Task item » Return every line from the one with "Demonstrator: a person" through the one with "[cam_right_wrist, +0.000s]", inclusive, exactly as it appears below.

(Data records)
■ ■ ■ ■ ■

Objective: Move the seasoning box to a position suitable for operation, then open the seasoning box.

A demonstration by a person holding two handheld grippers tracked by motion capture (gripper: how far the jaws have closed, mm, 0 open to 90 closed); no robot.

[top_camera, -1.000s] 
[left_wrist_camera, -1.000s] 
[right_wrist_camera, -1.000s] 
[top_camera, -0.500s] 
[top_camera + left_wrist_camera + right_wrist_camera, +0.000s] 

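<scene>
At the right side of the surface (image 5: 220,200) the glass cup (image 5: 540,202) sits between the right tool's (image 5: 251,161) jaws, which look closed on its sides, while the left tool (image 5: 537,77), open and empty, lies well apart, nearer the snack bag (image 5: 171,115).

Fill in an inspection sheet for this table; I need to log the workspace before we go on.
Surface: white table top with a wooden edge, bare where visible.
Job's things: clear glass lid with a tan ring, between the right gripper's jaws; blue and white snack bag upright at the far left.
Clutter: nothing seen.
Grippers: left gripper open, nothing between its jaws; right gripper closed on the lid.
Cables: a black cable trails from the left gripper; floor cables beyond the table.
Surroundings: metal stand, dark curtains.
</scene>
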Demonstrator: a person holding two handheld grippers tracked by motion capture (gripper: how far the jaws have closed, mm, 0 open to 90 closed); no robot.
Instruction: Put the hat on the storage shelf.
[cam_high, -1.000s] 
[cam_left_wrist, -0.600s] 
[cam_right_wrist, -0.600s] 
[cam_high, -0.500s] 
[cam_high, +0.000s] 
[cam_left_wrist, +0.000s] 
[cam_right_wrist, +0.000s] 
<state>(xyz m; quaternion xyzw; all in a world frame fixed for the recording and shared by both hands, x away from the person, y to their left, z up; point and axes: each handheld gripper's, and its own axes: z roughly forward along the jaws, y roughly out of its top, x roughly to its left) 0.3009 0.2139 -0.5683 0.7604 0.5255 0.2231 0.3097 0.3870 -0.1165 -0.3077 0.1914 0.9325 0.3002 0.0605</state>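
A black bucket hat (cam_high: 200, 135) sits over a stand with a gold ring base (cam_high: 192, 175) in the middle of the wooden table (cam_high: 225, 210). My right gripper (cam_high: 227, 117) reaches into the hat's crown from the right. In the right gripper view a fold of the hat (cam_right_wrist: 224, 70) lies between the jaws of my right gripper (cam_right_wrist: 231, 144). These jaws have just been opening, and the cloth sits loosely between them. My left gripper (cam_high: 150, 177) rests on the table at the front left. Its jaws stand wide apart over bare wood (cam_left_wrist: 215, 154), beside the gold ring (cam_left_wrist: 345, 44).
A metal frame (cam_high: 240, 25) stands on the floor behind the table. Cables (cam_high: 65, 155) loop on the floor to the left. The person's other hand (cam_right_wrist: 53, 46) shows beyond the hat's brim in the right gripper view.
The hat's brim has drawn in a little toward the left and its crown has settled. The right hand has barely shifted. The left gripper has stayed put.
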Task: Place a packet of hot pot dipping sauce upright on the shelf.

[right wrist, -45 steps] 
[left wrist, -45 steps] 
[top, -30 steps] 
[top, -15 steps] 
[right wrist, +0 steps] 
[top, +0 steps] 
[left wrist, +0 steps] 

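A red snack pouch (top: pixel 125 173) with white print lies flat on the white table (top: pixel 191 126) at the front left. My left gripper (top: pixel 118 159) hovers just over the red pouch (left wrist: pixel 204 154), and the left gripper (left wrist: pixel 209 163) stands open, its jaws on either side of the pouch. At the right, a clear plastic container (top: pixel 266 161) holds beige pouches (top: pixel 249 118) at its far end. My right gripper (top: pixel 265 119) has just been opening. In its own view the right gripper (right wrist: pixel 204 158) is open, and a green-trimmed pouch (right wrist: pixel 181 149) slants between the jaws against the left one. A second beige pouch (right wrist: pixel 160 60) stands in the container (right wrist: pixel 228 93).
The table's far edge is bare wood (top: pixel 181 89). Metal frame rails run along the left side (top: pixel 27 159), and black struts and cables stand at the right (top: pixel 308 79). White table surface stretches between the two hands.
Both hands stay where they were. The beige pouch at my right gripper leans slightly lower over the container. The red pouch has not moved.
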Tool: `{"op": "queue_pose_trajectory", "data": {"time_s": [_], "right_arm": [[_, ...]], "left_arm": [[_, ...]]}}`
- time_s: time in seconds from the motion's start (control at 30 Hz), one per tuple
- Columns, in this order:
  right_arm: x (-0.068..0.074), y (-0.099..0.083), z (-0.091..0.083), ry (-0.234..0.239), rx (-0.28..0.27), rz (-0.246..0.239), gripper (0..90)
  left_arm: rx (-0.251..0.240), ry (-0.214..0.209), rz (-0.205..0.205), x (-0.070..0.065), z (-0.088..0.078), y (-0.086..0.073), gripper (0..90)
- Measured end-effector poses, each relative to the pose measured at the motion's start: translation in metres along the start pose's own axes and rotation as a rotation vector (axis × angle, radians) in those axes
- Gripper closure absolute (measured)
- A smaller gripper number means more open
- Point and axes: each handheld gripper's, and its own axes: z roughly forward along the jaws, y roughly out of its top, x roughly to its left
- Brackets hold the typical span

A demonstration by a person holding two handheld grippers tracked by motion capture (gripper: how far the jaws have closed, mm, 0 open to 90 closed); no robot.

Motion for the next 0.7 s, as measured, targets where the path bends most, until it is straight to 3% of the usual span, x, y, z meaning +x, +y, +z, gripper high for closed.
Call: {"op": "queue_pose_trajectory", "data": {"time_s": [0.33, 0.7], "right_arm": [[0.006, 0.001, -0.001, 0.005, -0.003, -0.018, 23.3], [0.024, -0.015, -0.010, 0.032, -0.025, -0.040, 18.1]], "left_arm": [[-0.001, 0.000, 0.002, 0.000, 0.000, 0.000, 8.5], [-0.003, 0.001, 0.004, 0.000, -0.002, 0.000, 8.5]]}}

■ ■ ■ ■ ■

Solution to this task »
Demonstrator: a person holding two handheld grippers tracked by motion capture (gripper: how far the jaws have closed, mm, 0 open to 90 closed); no robot.
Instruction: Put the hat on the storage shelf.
[cam_high, -1.000s] 
[cam_left_wrist, -0.600s] 
[cam_right_wrist, -0.600s] 
[cam_high, -0.500s] 
[cam_high, +0.000s] 
[cam_left_wrist, +0.000s] 
[cam_right_wrist, +0.000s] 

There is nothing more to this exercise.